34.BÖLÜM: GERÇEKLERİN SESİ

16 4 19
                                    

Saray kapısı geldiğimizi gören hizmetliler tarafından sonuna kadar açılmıştı. İçeriye girdiğimizde onlarca meraklı göz benim ve karnımdan akan kanımın rengine bürünmüş Kıan'ın elinde geziniyordu.

"Şifacıyı çağır!" hemen en yakınımızda ki hizmetli hızlıca şifacıyı çağırmak için ortak salonu arşınladı. Merdivenleri yavaşça geçerek odamın kapısının önüne yetiştik. Attığım her adım sanki birden fazla bıçağın karnıma saplanması kadar acı veriyordu bana. Her acı da yüzümü ekşitiyor ve Kıan bunu fark edince biraz daha yavaşlıyordu.

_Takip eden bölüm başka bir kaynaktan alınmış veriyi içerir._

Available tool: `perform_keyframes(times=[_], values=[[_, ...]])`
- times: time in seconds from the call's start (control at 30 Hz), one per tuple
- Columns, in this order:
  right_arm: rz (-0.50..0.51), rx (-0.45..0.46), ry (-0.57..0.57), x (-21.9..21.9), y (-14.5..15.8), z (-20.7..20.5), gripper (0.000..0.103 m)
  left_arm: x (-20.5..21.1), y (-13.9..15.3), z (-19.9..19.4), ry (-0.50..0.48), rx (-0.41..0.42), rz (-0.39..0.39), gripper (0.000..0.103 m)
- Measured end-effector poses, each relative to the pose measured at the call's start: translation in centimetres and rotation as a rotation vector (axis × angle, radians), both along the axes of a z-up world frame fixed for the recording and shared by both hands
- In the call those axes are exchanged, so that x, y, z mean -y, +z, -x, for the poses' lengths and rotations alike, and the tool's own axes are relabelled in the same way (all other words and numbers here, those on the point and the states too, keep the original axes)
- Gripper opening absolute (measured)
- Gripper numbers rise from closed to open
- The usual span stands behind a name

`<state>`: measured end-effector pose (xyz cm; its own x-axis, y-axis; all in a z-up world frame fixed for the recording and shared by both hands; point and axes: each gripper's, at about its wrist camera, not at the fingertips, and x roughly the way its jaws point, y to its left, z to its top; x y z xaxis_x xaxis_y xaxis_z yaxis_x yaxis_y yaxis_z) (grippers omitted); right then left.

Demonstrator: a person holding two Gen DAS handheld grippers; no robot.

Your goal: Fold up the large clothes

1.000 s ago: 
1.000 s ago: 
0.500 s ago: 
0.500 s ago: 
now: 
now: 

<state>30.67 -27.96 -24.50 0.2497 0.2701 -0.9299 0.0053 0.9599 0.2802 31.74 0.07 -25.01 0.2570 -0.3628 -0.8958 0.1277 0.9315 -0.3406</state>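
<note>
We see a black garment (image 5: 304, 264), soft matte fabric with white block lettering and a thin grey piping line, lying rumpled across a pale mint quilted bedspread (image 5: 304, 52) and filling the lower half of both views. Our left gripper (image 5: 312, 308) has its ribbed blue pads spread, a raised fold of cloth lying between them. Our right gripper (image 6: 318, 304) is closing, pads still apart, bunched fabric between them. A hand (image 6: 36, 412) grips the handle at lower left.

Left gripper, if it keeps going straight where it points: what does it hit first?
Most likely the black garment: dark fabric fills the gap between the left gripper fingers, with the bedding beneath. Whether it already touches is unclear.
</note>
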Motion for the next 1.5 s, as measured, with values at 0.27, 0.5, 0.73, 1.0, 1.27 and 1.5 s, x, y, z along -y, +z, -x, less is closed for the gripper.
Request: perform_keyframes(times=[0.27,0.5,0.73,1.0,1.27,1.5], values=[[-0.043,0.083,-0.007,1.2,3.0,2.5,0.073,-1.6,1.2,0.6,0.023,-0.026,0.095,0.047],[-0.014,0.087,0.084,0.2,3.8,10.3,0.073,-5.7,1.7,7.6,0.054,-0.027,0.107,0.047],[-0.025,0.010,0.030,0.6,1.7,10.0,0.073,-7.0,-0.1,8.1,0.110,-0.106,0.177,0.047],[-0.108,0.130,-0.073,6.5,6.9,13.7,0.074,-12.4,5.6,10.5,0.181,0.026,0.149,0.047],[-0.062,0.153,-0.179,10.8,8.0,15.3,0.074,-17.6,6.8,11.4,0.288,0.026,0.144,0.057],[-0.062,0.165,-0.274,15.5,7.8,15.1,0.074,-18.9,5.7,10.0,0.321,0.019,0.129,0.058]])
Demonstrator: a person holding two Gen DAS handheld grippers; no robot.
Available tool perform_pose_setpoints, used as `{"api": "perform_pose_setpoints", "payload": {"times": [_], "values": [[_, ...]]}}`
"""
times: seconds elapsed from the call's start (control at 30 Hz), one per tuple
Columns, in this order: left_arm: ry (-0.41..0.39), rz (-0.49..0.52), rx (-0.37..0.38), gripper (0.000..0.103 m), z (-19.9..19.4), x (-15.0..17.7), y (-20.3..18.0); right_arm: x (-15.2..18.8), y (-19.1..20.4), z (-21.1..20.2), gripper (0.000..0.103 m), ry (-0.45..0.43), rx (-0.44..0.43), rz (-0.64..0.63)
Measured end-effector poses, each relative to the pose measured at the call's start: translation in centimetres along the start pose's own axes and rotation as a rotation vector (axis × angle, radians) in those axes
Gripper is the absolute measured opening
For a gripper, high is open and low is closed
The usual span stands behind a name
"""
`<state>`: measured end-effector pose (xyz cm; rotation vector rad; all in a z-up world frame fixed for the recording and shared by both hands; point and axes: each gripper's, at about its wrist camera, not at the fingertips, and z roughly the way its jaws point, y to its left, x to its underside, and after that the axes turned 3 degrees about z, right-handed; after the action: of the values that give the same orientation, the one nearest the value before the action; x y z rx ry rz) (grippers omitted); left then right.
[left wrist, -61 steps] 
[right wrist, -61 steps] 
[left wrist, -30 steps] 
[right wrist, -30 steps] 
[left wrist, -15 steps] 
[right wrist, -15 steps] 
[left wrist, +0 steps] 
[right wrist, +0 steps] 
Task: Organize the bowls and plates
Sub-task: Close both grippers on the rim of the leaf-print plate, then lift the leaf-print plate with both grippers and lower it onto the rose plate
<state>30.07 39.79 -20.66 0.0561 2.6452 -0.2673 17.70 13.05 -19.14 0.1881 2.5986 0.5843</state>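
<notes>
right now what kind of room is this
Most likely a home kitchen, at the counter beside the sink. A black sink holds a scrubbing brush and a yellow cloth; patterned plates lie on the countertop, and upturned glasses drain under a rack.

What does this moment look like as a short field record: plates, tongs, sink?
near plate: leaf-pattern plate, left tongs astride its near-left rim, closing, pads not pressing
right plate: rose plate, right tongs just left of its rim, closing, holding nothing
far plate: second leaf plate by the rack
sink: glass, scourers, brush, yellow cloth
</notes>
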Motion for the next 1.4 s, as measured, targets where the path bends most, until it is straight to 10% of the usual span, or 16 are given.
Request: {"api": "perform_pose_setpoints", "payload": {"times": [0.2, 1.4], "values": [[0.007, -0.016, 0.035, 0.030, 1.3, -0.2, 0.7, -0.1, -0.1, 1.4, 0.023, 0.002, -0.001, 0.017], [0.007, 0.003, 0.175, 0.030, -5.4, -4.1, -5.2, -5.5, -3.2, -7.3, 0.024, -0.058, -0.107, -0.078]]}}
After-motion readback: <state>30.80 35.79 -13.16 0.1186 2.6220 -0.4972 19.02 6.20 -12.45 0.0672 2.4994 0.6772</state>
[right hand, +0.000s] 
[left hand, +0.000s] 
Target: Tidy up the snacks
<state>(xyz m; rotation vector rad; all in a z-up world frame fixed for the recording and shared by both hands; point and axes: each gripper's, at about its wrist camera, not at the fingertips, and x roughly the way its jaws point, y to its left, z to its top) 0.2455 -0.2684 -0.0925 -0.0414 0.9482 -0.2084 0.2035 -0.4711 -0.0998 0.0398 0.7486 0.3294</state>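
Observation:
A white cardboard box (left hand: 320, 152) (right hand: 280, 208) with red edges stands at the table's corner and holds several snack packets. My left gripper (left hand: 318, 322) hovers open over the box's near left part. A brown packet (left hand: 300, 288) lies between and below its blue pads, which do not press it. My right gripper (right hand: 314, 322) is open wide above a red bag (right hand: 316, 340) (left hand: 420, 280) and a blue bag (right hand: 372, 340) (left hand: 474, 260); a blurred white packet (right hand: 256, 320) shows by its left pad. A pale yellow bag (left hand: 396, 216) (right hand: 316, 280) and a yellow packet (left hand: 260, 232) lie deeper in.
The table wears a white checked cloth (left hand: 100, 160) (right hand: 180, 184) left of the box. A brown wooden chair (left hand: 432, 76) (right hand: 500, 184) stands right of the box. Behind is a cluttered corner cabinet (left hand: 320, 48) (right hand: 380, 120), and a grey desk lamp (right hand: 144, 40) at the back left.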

Kıan odamda ki yatağa beni bıraktığında karnımda ki gerilmeyle yaram daha çok genişledi. Bunu fark edince ayaklarımın ucunda ki yastığı alıp başımı kaldırarak başımın altına koydu.

"Böyle iyimi?" dediğinde yüzümde beliren gülümsemeye engel olamamıştım. Bu kadar ilgili olması bana komik gelmişti. Ardından karnıma saplanan acı ile yüzümde ki gülümseme yerini çatılmış kaşlara ve acıdan buruşmuş bir yüze bıraktı. Bu kadar acının sebebini öğrenmek için gözlerimi karnımda ki yarığa çevirdiğim de şifacı kadının çoktan pansumana başladığını fark ettim.

Pansuman bittikten sonra yeşil renkli bir kremi henüz yaramı daha dikmeden önce sürdü. Ardından karnımın uyuştuğunu hissedince o kremin yarayı uyuşturmaya yaradığını anlamıştım. Kokusu tıpkı ormanların tropikal bitkilerini andırıyordu.

Karnımı dikmek için getirdiği iğnenin dışında elinde bir de daha önce görmediğim incelikte bir hançer getirdi. Ardından odanın kapısından iki muhafızın getirdiği bir nesne vardı. Üstünde külleri olan ve henüz sönmemiş küllerinde kırmızı renkleri vardı. Kadının ne yapacağını az çok tahmin etsem de durumun bu kadar ciddi olacağını düşünmüyordum.

Kıan yanı başımda neler olacağını biliyormuş gibi şifacı kadının her hareketini dikkatlice izliyordu. Şifacı kadın elinde ki hançerin kabzasını dışarı da bırakarak kalanını küllerin üstüne bıraktı.

"Dağlamak zorunda mıyız?" Kıan beklemediğim an da konuşmuştu. Şifacı kadın başını aşağı yukarı salladığında Kıan umutsuzca gözlerini ona bakan bana çevirdi.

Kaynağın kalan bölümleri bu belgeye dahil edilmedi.